Task to carry out. Reading the data below, count the lines that carry the string "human". Give nothing but the count.

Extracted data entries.
--------------------

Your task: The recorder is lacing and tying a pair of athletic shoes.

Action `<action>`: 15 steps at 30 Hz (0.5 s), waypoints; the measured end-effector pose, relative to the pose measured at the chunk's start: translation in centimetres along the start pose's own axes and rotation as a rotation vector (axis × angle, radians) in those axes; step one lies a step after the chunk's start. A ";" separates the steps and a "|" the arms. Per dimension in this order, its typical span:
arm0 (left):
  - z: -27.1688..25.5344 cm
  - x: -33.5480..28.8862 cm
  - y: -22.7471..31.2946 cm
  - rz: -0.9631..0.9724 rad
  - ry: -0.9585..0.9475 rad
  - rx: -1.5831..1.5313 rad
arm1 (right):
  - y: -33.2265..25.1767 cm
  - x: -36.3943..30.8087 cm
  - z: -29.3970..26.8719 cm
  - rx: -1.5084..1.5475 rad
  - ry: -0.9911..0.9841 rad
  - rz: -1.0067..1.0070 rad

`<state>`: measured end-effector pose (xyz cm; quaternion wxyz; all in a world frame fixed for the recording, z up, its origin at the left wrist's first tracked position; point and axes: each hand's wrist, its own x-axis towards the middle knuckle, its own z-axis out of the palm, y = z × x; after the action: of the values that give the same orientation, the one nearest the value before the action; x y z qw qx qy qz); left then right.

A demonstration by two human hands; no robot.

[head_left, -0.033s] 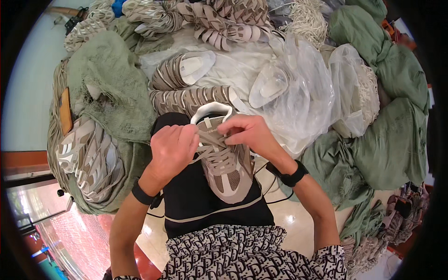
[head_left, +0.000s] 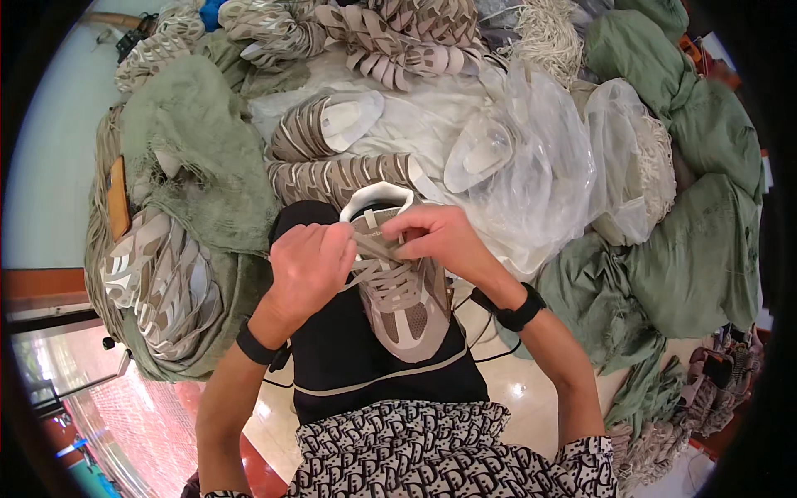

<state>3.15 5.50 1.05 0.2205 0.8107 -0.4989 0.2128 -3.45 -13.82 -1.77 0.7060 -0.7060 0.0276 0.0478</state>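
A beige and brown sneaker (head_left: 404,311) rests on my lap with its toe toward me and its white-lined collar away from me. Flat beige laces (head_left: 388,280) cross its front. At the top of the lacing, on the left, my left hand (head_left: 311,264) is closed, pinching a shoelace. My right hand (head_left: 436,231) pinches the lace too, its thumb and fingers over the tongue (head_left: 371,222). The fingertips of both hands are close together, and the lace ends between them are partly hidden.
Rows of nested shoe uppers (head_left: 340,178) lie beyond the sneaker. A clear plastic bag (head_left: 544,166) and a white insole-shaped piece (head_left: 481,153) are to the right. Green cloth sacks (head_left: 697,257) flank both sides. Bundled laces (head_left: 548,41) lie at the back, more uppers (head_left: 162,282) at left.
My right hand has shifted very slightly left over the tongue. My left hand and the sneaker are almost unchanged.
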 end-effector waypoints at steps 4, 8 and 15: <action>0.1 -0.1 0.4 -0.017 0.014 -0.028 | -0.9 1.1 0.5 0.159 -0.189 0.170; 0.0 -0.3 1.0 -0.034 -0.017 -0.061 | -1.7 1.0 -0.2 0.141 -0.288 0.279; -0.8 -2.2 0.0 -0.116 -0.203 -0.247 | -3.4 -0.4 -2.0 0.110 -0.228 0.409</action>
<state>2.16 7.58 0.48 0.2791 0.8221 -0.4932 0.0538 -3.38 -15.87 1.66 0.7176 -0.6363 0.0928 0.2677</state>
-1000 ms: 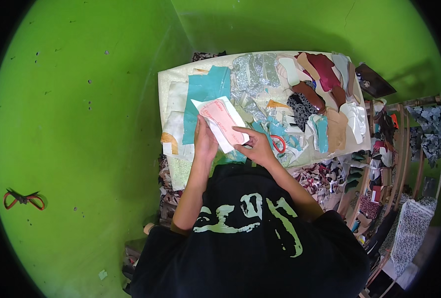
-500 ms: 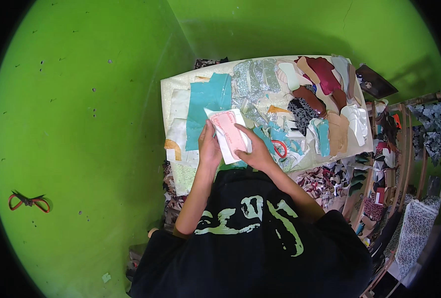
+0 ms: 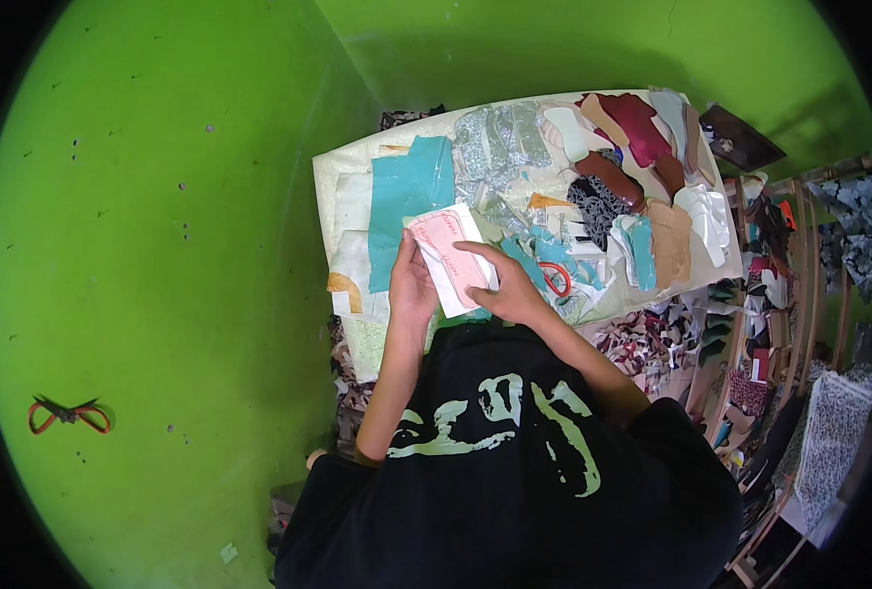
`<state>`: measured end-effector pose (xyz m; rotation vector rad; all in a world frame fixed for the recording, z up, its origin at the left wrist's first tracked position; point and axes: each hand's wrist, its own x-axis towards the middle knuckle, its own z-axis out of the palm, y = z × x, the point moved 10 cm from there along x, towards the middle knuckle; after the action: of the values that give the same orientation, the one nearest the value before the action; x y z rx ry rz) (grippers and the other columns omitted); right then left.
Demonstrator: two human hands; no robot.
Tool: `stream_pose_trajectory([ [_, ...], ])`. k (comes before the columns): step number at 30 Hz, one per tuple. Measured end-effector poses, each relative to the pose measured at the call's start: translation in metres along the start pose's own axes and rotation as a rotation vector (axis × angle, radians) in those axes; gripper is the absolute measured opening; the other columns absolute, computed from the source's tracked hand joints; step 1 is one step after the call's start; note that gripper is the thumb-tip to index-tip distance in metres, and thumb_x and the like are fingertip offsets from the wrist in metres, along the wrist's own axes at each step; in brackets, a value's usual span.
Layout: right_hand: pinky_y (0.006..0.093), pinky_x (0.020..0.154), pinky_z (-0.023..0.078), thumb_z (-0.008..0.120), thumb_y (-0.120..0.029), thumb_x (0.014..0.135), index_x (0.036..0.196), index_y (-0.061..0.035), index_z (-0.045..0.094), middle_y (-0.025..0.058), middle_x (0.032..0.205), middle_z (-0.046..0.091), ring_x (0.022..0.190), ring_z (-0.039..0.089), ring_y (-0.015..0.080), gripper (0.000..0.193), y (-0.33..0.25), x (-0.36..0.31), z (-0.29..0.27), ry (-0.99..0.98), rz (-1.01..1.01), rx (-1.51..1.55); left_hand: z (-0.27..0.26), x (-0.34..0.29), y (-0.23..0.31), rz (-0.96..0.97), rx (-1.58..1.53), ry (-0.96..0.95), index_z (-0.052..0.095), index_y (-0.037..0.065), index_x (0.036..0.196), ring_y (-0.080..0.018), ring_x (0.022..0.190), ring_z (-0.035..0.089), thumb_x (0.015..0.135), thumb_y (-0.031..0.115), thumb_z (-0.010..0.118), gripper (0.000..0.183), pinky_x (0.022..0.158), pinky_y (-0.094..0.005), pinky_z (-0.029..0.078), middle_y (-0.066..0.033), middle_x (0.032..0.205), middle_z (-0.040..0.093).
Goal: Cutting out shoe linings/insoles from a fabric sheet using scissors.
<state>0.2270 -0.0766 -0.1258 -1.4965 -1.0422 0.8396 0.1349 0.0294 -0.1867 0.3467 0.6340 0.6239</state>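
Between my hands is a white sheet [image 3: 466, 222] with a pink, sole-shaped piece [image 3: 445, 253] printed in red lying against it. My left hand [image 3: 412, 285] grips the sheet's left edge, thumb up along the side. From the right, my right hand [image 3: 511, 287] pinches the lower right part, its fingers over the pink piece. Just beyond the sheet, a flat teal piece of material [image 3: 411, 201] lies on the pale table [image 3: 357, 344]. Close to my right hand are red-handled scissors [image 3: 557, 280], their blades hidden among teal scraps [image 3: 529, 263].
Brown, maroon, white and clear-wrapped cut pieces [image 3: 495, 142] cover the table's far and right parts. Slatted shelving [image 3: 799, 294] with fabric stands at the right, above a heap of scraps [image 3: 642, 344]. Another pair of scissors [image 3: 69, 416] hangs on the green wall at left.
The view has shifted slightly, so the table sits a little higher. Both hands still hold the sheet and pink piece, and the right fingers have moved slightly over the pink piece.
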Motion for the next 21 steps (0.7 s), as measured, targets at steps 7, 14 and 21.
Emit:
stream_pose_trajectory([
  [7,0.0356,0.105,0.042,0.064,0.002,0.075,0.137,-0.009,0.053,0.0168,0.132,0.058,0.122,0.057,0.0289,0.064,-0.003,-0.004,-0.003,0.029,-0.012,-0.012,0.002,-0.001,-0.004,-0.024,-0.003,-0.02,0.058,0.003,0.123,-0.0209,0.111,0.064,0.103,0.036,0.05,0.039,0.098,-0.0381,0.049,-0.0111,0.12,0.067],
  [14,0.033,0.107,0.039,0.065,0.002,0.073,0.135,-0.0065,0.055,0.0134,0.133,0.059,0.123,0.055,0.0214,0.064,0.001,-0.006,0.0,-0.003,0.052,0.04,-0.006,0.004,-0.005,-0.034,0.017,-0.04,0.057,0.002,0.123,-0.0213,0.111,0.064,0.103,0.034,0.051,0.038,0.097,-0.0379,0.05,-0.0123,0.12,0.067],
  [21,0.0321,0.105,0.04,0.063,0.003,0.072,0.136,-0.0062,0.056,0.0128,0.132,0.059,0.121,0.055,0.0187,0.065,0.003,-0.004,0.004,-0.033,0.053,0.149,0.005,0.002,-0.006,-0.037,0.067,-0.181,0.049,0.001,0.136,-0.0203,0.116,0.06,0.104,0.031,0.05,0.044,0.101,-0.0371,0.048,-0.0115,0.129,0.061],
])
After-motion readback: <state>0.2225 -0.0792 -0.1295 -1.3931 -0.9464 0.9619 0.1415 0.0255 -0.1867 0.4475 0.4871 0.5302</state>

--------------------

Final answer. 2